■ **Problem to solve**: List each line of the data that holds the word "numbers".

■ **Stored data**:
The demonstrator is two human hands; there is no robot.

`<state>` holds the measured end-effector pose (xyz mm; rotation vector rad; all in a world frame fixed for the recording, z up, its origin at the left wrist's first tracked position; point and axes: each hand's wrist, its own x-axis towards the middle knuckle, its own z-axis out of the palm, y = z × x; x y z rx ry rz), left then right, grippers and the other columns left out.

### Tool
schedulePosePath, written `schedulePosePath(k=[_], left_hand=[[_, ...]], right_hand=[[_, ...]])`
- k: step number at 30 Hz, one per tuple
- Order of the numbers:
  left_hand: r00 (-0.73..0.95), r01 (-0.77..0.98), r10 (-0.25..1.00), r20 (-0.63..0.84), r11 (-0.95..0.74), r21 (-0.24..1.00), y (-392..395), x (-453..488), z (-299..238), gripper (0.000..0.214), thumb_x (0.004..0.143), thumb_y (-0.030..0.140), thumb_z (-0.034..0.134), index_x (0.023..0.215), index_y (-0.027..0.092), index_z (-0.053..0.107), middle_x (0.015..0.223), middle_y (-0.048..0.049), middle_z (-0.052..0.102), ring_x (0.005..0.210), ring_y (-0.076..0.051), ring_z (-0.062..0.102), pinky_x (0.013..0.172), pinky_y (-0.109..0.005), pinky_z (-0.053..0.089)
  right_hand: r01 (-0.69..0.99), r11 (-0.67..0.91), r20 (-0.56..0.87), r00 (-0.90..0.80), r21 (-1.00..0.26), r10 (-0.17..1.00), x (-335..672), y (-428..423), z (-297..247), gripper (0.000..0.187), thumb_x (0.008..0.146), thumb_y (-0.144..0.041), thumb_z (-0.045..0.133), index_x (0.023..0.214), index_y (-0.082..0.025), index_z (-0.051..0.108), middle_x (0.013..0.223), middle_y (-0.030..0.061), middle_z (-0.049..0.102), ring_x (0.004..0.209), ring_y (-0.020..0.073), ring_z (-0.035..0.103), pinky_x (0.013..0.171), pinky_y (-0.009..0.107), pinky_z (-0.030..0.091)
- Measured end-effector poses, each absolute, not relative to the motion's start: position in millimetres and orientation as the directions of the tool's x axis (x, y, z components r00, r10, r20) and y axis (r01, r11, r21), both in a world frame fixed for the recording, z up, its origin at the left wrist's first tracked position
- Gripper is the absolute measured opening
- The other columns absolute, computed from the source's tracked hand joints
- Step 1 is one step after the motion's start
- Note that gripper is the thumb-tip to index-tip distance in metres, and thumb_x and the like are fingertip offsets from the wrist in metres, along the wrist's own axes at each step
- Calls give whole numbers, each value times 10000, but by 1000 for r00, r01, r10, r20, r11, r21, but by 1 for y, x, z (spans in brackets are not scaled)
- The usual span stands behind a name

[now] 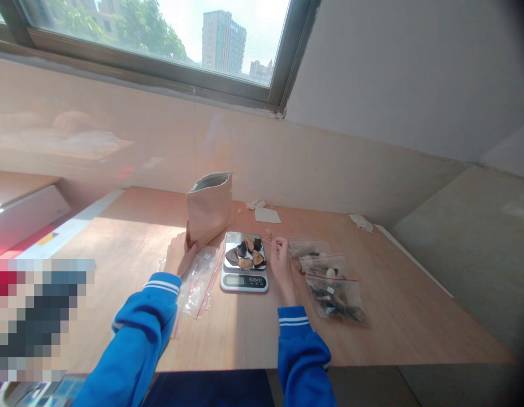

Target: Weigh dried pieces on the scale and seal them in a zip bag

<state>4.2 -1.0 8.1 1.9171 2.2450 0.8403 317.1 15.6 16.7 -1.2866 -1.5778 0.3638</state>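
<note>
My left hand (180,255) grips the lower edge of an upright kraft paper pouch (209,207), whose silver lining shows at the open top. My right hand (281,264) pinches a thin tool, perhaps tweezers (272,242), its tip reaching toward a metal plate (234,240) on a digital kitchen scale (243,280). Dark and tan chunks (246,254) lie on that plate. Right of my right hand lie several zip bags, the nearest (334,298) holding dark pieces. A clear zip bag (199,284) lies under my left forearm.
All this sits on a light wooden table (372,316). A white card (267,215) and crumpled tissues (255,204) lie at its back, with another tissue (361,223) to the right. A beige wall and window stand behind. The lower left is pixelated.
</note>
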Motion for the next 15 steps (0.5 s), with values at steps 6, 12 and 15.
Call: schedulePosePath(k=[6, 12, 15], left_hand=[[-242, 881, 926, 291, 84, 465, -2, 4, 7, 210, 842, 354, 489, 951, 183, 541, 934, -122, 623, 876, -290, 591, 729, -393, 457], [-227, 871, 935, 271, 70, 486, 0, 2, 9, 196, 840, 354, 498, 919, 184, 554, 931, -120, 623, 859, -277, 590, 714, -379, 455], [-238, 869, 931, 277, 76, 490, -1, 3, 8, 209, 836, 356, 503, 938, 182, 558, 913, -112, 626, 851, -279, 588, 718, -389, 461]], right_hand=[[691, 229, 534, 264, -686, 803, 319, 17, 17, 223, 950, -391, 337, 929, -208, 462, 830, 131, 686, 851, 271, 668, 801, 421, 477], [597, 350, 536, 163, -722, 828, 317, 12, 17, 210, 962, -396, 322, 964, -220, 437, 940, 142, 671, 909, 244, 658, 774, 375, 495], [524, 417, 506, 30, -743, 862, 305, 13, 17, 193, 969, -390, 312, 955, -234, 426, 940, 127, 674, 905, 226, 662, 761, 354, 505]])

■ **Response to this exercise**:
- Order of the numbers:
- Calls give whole numbers, each value times 10000, but by 1000 for r00, r01, r10, r20, r11, r21, but by 1 for y, x, z (spans in brackets are not scaled)

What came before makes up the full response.